With every picture left out, give the data below back exactly.

[DATASET EXTRACT Boundary: Start]

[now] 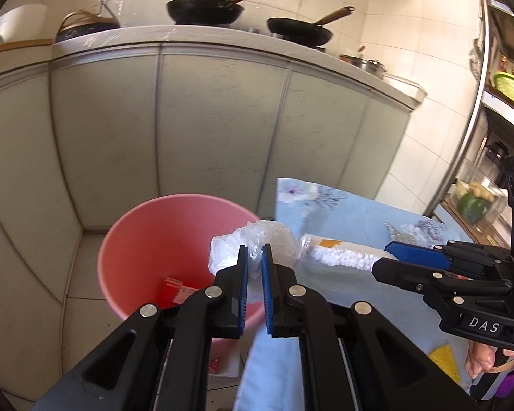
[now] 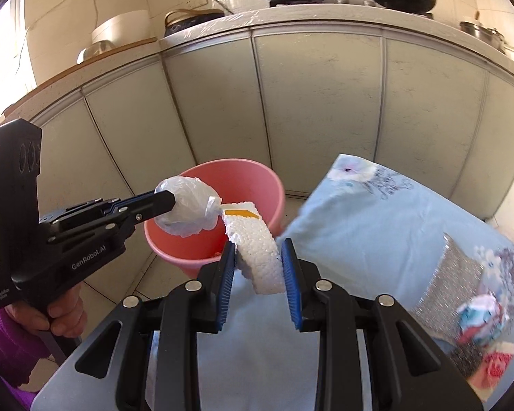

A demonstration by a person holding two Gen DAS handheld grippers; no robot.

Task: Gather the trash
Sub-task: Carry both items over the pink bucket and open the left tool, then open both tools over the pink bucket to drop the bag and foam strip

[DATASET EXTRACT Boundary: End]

● SOLUTION:
[now] 
[now] 

A demonstration by a person holding two Gen DAS handheld grippers; no robot.

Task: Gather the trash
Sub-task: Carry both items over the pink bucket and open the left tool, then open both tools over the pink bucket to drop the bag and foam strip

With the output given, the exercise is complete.